The results obtained help to explain the high correlations between the assessed characteristics. The majority of the markers most strongly associated with the characteristics evaluated are located on chromosomes 1 and 3. Genes which are lined in these chromosomes result in a high genetic correlation between these characteristics. Bound genes are more likely to be transmitted together during meiosis, which explains the correlation between the characteristics. Gene binding is a transient cause for correlation34, since the genetic linkages can be broken and the genes get in balance.

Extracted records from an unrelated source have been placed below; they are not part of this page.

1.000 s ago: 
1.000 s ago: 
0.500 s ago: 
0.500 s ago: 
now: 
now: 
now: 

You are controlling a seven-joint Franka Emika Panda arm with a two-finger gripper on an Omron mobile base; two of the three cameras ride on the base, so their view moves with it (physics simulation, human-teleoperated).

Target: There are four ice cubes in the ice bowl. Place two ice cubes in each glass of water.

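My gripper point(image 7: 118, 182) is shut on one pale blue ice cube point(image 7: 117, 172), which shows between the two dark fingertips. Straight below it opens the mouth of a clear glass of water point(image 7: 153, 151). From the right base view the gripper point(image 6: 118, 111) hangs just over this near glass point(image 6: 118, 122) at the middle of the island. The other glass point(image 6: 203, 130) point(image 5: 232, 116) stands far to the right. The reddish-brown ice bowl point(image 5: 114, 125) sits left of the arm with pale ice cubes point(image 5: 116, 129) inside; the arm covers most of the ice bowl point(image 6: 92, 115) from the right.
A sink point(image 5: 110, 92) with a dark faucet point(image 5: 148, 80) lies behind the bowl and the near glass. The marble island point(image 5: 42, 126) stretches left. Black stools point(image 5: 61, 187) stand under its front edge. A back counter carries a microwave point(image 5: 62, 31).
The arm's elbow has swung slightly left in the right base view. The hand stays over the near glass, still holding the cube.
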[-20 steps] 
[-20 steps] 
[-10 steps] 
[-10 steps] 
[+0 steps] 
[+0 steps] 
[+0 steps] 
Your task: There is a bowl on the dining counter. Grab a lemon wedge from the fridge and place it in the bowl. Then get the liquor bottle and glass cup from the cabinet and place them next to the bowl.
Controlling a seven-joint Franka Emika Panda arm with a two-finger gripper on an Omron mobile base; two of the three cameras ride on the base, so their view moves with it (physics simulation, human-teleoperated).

Some of the markers associated with different characteristics and that are closely related may be associated with the same gene. In this case, these are pleiotropic genes, that is, a gene that affects more than one characteristic. Pleiotropy is a permanent cause of correlation35. Some examples of probable pleiotropy on chromosome 3 are in the following regions: Marker AX-91579515, associated with DFF, distant 434.4 kilobases from marker AX-90829656, associated with DMF; marker AX-90830960, associated with ABMC, far 55 kilobases from AX-90830961, associated with DFF. The marker AX-90830961, associated with DFF, distant 54.9 kilobases from marker AX-90830960, associated with ABMC. On chromosome 1, marker AX-90671783 is associated with ABMC and DMF and it is also an example of pleiotropy.
CONCLUSION
The results obtained in this work reveal the importance of genomic regions of tropical maize on chromosomes 1 and 3 for male and female flowering and speed of moisture loss. However, it is necessary to perform the validation in temperate maize germplasm in order to make the use of these markers in a SAM program feasible.
SIGNIFICANCE STATEMENT
This study discovers the genomic regions associated with moisture loss in maize, being the first to use GWAS for this trait. Our work has novel findings in understanding corn maturation, associating for the first time the flowering time and loss of moisture in corn grains. Our results will contribute significantly to the advance of the current knowledge in the field of maturation of corn. Maturity time is one of the most important targets for maize breeding in almost all maize producing area in the world. Besides this, associating maturity time with the speed of moisture loss, will provide to the breeders, new tools to produce inbreeds and hybrids with highest precocity. In this way, The markers identified in this work, associated with the QTLs for flowering time and moisture loss can be validated in different backgrounds and then used in Marker Assisted Selection in plant breeding.